Gershom Gorenberg is the author of The Unmaking of Israel (Harper Collins, November 2011), a provocative examination of Israeli history that describes the crisis of Israeli democracy and lays out a liberal vision for the country's future. "Until I read The Unmaking of Israel ," says novelist Michael Chabon, "I didn't think it could be possible to feel more despairing, and then more terribly hopeful, about Israel."

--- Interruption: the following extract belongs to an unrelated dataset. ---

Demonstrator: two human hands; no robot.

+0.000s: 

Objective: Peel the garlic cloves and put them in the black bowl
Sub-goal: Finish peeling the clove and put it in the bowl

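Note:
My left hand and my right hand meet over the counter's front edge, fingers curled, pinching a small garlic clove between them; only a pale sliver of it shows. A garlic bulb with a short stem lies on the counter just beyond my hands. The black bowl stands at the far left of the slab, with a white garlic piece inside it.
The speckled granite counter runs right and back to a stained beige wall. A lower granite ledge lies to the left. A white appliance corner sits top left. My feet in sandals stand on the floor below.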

Gorenberg's previous book is The Accidental Empire: Israel and the Birth of the Settlements, 1967-1977 . Based on previously unpublished documents and extensive interviews, The Accidental Empire sheds new light on Israel's post-1967 history and Israel-U.S. relations. The New York Times called it, "Remarkably insightful . A groundbreaking revision that deserves to reframe the entire debate." Gorenberg is also the author of The End of Days: Fundamentalism and the Struggle for the Temple Mount , which portrays the role of religious radicalism in the Mideast conflict. He co-authored The Jerusalem Report's 1996 biography of Yitzhak Rabin, Shalom Friend , winner of the National Jewish Book Award.

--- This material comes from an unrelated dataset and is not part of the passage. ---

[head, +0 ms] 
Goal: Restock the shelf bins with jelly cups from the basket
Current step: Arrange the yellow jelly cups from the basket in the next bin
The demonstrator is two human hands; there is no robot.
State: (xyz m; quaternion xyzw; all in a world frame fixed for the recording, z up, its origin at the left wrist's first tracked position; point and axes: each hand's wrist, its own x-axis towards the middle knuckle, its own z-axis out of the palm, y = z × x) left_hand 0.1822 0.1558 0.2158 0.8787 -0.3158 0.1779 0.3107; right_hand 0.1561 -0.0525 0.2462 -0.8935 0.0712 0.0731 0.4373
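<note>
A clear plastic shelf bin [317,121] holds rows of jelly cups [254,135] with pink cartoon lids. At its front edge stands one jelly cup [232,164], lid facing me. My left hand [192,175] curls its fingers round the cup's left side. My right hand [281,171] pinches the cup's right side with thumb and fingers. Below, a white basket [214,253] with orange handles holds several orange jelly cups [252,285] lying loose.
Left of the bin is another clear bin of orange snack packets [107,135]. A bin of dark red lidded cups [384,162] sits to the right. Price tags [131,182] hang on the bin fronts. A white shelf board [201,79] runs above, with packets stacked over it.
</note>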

In 2010, Gorenberg was a visiting professor at Columbia University's Graduate School of Journalism. As a commentator on Middle East affairs and on religion, he has appeared on Sixty Minutes, Nightline, Dateline, Fresh Air and on CNN and BBC. He is a senior correspondent for The American Prospect , and has written for The Atlantic Monthly, The New York Times Magazine, The New York Review of Books, Foreign Policy and in Hebrew for Ha'aretz. He blogs at SouthJerusalem.com .
Gorenberg made aliyah from California in 1977. He lives in Jerusalem with his wife, journalist Myra Noveck. They have three children, two of them now serving in the Israel Defense Forces.